That Freddie Goodwin knighthood-strip: a brief resume

Why the one-eyed Right is wrong to defend the former RBS boss

Once upon a time he was delighted with himself, now Fred Goodwin is deknighted and alone….but says he’s been made a scapegoat. This, says Jeremy Warner at the Telegraph (followed rapidly by dozens of Tory backbench MPs), shows Britain isn’t open for business. He has done nothing wrong, they argue, he has merely been a bit of a tw*t for a long time.

The logic of that argument: there is a direct correlation between knighthood-stripping and Britain’s trade deficit. There’s nothing wrong with treating RBS like your personal fiefdom, and then displaying no remorse whatsoever about leaving hard-pressed taxpayers to pick up the bill. The way to get Britain back on the road to recovery is to leave bankers entirely free from criticism or prosecution, and just let them get on with the job of batting hard for Britain.

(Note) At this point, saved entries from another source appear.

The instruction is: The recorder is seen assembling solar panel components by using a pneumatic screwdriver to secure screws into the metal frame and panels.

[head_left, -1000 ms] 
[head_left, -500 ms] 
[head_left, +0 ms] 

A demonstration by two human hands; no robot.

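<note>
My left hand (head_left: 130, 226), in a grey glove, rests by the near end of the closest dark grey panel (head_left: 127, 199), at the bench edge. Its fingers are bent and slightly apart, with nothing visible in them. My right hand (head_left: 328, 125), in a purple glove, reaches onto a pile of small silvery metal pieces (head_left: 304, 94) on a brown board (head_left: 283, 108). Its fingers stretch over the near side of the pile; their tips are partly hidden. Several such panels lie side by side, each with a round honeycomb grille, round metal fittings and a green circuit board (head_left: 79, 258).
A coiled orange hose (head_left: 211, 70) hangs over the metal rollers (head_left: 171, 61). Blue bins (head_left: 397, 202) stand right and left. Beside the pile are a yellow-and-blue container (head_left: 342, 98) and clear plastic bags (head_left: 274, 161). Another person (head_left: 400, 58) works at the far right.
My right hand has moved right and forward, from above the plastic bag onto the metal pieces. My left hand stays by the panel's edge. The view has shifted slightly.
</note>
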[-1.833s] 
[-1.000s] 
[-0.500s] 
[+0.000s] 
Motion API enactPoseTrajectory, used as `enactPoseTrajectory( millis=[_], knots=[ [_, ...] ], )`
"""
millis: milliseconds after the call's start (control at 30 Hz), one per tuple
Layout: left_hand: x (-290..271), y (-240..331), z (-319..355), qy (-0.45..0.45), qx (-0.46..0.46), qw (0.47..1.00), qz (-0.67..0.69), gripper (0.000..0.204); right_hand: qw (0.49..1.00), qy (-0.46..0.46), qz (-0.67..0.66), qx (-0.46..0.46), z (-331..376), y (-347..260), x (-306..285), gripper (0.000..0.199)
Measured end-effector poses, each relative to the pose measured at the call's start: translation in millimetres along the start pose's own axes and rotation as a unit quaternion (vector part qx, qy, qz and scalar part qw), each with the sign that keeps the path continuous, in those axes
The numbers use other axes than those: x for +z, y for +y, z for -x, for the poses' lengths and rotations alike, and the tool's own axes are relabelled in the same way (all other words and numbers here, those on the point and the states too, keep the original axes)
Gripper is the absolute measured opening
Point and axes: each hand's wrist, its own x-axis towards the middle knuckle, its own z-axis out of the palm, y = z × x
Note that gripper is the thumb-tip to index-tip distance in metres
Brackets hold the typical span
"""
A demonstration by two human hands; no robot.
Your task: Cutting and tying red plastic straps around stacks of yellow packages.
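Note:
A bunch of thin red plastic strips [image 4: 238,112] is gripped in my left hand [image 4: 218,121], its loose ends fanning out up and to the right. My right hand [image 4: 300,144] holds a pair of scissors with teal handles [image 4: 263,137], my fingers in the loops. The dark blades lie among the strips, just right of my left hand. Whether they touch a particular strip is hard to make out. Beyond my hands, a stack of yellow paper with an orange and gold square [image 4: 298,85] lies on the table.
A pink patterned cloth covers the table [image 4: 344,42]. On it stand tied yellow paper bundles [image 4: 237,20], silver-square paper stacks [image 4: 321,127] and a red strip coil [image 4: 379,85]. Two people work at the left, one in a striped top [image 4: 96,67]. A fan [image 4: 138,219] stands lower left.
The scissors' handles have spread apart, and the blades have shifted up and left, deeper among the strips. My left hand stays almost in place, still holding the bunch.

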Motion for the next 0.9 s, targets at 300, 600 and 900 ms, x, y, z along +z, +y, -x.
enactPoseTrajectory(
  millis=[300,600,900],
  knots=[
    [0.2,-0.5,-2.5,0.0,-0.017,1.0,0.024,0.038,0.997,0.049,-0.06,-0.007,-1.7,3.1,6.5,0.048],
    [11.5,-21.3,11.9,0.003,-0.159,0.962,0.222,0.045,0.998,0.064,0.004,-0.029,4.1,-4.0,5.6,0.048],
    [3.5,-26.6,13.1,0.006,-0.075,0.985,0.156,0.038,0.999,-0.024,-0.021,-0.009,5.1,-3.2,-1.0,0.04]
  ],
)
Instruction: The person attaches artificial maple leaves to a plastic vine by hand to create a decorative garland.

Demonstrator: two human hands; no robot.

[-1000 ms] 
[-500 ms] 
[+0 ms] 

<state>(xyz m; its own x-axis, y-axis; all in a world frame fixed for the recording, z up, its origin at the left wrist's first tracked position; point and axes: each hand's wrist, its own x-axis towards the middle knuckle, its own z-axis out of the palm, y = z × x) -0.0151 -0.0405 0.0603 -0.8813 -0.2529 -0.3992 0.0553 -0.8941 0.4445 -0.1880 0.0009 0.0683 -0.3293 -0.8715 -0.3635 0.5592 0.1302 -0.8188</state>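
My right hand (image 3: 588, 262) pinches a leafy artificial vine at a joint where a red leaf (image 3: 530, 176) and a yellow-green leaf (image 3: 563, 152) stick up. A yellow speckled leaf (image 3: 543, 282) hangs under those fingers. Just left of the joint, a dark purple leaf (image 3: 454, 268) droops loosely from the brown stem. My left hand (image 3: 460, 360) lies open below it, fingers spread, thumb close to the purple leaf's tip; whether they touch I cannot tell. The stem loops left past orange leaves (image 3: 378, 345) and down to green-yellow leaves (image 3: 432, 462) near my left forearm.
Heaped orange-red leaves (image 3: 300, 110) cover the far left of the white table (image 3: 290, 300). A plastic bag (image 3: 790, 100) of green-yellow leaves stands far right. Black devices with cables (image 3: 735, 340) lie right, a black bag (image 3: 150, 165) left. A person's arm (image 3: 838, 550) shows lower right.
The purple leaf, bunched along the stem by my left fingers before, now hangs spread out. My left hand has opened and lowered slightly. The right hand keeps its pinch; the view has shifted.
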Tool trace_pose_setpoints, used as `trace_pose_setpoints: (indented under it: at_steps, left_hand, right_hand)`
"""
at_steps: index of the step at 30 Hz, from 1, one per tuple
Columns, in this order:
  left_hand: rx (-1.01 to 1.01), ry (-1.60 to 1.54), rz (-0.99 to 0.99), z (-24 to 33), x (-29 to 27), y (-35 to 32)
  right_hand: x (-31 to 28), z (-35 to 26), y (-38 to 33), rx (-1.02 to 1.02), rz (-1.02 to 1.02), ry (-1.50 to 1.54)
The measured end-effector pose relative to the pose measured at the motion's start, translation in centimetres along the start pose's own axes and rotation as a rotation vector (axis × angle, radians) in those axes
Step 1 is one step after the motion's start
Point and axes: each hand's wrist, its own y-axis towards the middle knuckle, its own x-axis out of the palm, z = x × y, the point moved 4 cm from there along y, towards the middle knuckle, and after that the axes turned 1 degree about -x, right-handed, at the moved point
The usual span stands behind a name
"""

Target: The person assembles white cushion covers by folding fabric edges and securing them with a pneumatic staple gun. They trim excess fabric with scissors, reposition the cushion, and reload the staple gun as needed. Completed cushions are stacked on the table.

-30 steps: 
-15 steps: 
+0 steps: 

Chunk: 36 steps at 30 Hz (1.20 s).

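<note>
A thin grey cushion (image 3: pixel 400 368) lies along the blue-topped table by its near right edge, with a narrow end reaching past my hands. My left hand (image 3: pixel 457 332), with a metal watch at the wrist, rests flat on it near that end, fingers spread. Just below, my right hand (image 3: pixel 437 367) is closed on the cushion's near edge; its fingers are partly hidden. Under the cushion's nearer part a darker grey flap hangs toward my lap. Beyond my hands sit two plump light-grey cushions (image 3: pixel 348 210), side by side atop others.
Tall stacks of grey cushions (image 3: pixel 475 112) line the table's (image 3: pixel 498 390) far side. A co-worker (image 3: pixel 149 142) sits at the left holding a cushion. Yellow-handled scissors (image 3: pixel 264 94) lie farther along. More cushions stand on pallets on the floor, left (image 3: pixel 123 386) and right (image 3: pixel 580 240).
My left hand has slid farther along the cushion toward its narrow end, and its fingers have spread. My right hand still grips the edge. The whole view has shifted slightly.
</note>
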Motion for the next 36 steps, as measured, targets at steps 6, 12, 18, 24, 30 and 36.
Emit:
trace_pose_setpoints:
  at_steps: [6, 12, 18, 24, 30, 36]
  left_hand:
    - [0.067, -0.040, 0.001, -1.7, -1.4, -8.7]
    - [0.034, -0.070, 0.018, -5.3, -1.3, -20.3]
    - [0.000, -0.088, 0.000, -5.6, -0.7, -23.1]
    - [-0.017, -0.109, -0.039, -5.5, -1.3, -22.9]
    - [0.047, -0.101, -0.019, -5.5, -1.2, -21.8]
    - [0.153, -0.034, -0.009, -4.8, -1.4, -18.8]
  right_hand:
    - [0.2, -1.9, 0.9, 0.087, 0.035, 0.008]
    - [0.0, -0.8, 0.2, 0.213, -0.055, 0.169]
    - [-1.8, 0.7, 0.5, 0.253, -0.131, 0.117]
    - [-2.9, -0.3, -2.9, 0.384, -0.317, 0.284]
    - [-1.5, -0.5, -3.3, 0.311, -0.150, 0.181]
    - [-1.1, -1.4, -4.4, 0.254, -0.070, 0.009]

The illogic of stripping Fred of his Knighthood: two wrongs don’t make a right. It is wrong to give knighthoods to any pillock that pays money into Party funds, or lobbbies for a K, or shuts up any and all criticism by using his money to fund gagging orders. It is wrong to strip plonkers of knighthoods they should never have had in the first place.

The bottom line: take all control of the Honours System away from politicians. Better still, abolish the whole thing in favour of something completely transparent that is restricted entirely to those who do genuine good, as opposed to being utterly incompetent, celeb obsessed and unable to spot a con like ABNAmro from ten feet away.

Both the political elite and Fred Goodwin are grubby, underperforming and untrustworthy.

Herein ends the resume.

I have yet to see this view expressed in Britain’s mainstream media. Is it just me, then?